Alle dieci Relazioni seguono cinque Interventi che presentano al lettore alcune realizzazioni dei discorsi intrecciati nella prima parte. Flora Raffa presenta la Carta dei diritti dell'utenza del servizio di prestito interbibliotecario e document delivery (1998) delle Biblioteche Comunali di Parma, la prima carta di servizi bibliotecari applicata ad un servizio di biblioteca in Italia. Lorenzo Baldacchini rende conto dell'esperienza di gestione dell'Istituzione Biblioteca Malatestiana, di cui è stato direttore, rilevando da un lato la trasparenza e l'agilità amministrativa cui porta un bilancio autonomo (scopriamo così che la Malatestiana è costata ai cesenati 18.000 lire all'anno), dall'altro i limiti di una forma di gestione di pubblici servizi definita dalla legge 142 in modo ambiguo e di interpretazione disomogenea, anche all'interno della stessa amministrazione comunale. Giampiero Romanzi riporta l'attenzione al mondo degli archivi, in particolare degli archivi storici di ente locale. Il pericolo è quello di spingere la politica bibliotecaria regionale ad un rinnovato centralismo, schiacciando livelli istituzionali più circoscritti (province) o giuridicamente più deboli (città metropolitana). Anna Maria Brandinelli indica nei principi di sussidiarietà e di trasparenza le colonne portanti della riforma della legge 42, ventilando l'ipotesi di introdurre l'istituto della delega alle province, spesso latitanti nell'assolvere le proprie funzioni. Magda Maglietta individua proprio nei sistemi bibliotecari locali il tallone d'Achille della norma regionale sulle biblioteche, che a suo giudizio hanno stentato a costituirsi.
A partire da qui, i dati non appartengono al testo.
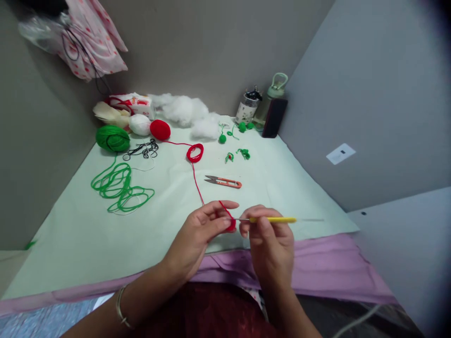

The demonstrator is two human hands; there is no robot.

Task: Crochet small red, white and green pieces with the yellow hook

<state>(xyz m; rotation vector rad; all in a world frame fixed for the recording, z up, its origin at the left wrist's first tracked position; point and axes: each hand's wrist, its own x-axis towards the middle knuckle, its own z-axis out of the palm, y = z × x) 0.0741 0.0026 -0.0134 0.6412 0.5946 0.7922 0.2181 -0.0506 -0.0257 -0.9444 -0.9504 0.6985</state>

Corredano il volume una ricca Appendice che ospita - oltre alla citata Carta dei diritti parmense (1998) - i risultati del secondo Censimento delle biblioteche di ente locale della regione Emilia-Romagna (1996), condotto dalla Soprintendenza per i beni librari e documentari, e alcuni protocolli di intesa della Soprintendenza regionale con quella archivistica statale o con l'Istituto centrale per il catalogo unico e le informazioni bibliografiche, rispettivamente per la costituzione di una banca dati archivistica comune e per il collegamento all'Indice romano del Servizio Bibliotecario Nazionale (1998).